## TASK PROMPT
Copy every line of the material below word for word.

## SUPPLIED MATERIAL
________________
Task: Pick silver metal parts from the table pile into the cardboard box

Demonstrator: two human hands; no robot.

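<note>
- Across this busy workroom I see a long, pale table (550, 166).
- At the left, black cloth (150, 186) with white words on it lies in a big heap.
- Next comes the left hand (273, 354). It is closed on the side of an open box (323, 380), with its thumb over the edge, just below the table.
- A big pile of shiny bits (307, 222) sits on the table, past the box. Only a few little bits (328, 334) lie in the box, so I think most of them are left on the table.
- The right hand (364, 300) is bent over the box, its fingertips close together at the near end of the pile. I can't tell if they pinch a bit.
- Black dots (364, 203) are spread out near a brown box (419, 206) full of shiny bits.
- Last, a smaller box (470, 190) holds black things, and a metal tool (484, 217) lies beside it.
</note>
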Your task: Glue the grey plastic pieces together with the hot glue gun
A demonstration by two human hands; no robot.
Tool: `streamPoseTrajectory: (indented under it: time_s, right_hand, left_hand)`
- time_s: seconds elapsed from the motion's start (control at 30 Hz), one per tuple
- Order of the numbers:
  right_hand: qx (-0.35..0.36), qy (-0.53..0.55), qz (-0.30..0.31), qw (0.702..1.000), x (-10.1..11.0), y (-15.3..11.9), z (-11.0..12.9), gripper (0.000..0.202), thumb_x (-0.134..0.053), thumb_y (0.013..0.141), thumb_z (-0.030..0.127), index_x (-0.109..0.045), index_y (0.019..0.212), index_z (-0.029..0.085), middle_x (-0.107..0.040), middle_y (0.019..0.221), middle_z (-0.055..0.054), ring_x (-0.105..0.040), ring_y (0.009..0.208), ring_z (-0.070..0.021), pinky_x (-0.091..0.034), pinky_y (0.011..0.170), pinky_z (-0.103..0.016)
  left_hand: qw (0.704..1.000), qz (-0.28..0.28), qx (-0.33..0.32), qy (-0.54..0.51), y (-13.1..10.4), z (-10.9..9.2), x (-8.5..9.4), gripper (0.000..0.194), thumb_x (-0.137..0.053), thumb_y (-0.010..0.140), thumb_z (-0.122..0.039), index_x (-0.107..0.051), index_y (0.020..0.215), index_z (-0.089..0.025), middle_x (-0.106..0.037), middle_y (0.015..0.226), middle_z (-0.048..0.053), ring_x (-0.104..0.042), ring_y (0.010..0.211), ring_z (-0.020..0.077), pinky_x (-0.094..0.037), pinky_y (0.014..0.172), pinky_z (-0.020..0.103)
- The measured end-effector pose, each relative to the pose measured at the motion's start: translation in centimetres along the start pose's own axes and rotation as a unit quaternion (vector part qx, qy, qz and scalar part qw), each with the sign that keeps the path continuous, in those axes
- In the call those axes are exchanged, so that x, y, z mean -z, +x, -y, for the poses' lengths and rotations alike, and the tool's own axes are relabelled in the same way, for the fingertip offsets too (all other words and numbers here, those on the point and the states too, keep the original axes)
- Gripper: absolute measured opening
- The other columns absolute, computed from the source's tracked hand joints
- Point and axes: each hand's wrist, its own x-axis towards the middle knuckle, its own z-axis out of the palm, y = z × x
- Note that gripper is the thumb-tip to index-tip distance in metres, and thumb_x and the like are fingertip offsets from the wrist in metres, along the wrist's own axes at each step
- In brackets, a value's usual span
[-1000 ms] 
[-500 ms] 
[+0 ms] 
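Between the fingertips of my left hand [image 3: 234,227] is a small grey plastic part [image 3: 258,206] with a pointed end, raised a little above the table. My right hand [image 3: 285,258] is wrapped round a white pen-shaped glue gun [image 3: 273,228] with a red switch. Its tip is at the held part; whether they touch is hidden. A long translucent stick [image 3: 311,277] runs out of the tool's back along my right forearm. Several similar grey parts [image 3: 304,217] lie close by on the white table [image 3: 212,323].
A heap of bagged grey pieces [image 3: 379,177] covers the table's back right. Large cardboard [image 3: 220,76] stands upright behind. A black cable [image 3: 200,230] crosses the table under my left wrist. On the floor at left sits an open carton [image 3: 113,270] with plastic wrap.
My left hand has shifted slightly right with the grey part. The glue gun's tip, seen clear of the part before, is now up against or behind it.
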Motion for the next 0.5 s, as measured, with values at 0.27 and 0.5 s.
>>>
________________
## RESPONSE TO THIS TASK
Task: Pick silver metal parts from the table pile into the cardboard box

Demonstrator: two human hands; no robot.

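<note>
- Across this busy workroom I see a long, pale table (550, 166).
- At the left, black cloth (150, 186) with white words on it lies in a big heap.
- Next comes the left hand (273, 354). It is closed on the side of an open box (323, 380), with its thumb over the edge, just below the table.
- A big pile of shiny bits (307, 222) sits on the table, past the box. Only a few little bits (328, 334) lie in the box, so I think most of them are left on the table.
- The right hand (364, 300) is bent over the box, its fingertips close together at the near end of the pile. I can't tell if they pinch a bit.
- Black dots (364, 203) are spread out near a brown box (419, 206) full of shiny bits.
- Last, a smaller box (470, 190) holds black things, and a metal tool (484, 217) lies beside it.
</note>
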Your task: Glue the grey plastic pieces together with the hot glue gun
A demonstration by two human hands; no robot.
Tool: `streamPoseTrajectory: (indented under it: time_s, right_hand, left_hand)`
- time_s: seconds elapsed from the motion's start (control at 30 Hz), one per tuple
- Order of the numbers:
  right_hand: qx (-0.35..0.36), qy (-0.53..0.55), qz (-0.30..0.31), qw (0.702..1.000), x (-10.1..11.0), y (-15.3..11.9), z (-11.0..12.9), gripper (0.000..0.202), thumb_x (-0.134..0.053), thumb_y (0.013..0.141), thumb_z (-0.030..0.127), index_x (-0.109..0.045), index_y (0.019..0.212), index_z (-0.029..0.085), middle_x (-0.107..0.040), middle_y (0.019..0.221), middle_z (-0.055..0.054), ring_x (-0.105..0.040), ring_y (0.009..0.208), ring_z (-0.070..0.021), pinky_x (-0.091..0.034), pinky_y (0.011..0.170), pinky_z (-0.103..0.016)
  left_hand: qw (0.704..1.000), qz (-0.28..0.28), qx (-0.33..0.32), qy (-0.54..0.51), y (-13.1..10.4), z (-10.9..9.2), x (-8.5..9.4), gripper (0.000..0.194), thumb_x (-0.137..0.053), thumb_y (-0.010..0.140), thumb_z (-0.122..0.039), index_x (-0.107..0.051), index_y (0.020..0.215), index_z (-0.089..0.025), middle_x (-0.106..0.037), middle_y (0.015..0.226), middle_z (-0.048..0.053), ring_x (-0.104..0.042), ring_y (0.010..0.211), ring_z (-0.020..0.077), pinky_x (-0.094..0.037), pinky_y (0.014..0.172), pinky_z (-0.020..0.103)
- The measured end-effector pose, each relative to the pose measured at the motion's start: translation in centimetres along the start pose's own axes and rotation as a unit quaternion (vector part qx, qy, qz and scalar part qw), each with the sign that keeps the path continuous, in those axes
- In the call those axes are exchanged, so that x, y, z mean -z, +x, -y, for the poses' lengths and rotations alike, and the tool's own axes are relabelled in the same way, for the fingertip offsets too (all other words and numbers here, those on the point and the states too, keep the original axes)
- Gripper: absolute measured opening
- The other columns absolute, computed from the source's tracked hand joints
- Point and axes: each hand's wrist, its own x-axis towards the middle knuckle, its own z-axis out of the palm, y = z × x
- Note that gripper is the thumb-tip to index-tip distance in metres, and thumb_x and the like are fingertip offsets from the wrist in metres, along the wrist's own axes at each step
- In brackets, a value's usual span
[-1000 ms] 
[-500 ms] 
[+0 ms] 
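Between the fingertips of my left hand [image 3: 234,227] is a small grey plastic part [image 3: 258,206] with a pointed end, raised a little above the table. My right hand [image 3: 285,258] is wrapped round a white pen-shaped glue gun [image 3: 273,228] with a red switch. Its tip is at the held part; whether they touch is hidden. A long translucent stick [image 3: 311,277] runs out of the tool's back along my right forearm. Several similar grey parts [image 3: 304,217] lie close by on the white table [image 3: 212,323].
A heap of bagged grey pieces [image 3: 379,177] covers the table's back right. Large cardboard [image 3: 220,76] stands upright behind. A black cable [image 3: 200,230] crosses the table under my left wrist. On the floor at left sits an open carton [image 3: 113,270] with plastic wrap.
My left hand has shifted slightly right with the grey part. The glue gun's tip, seen clear of the part before, is now up against or behind it.
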Motion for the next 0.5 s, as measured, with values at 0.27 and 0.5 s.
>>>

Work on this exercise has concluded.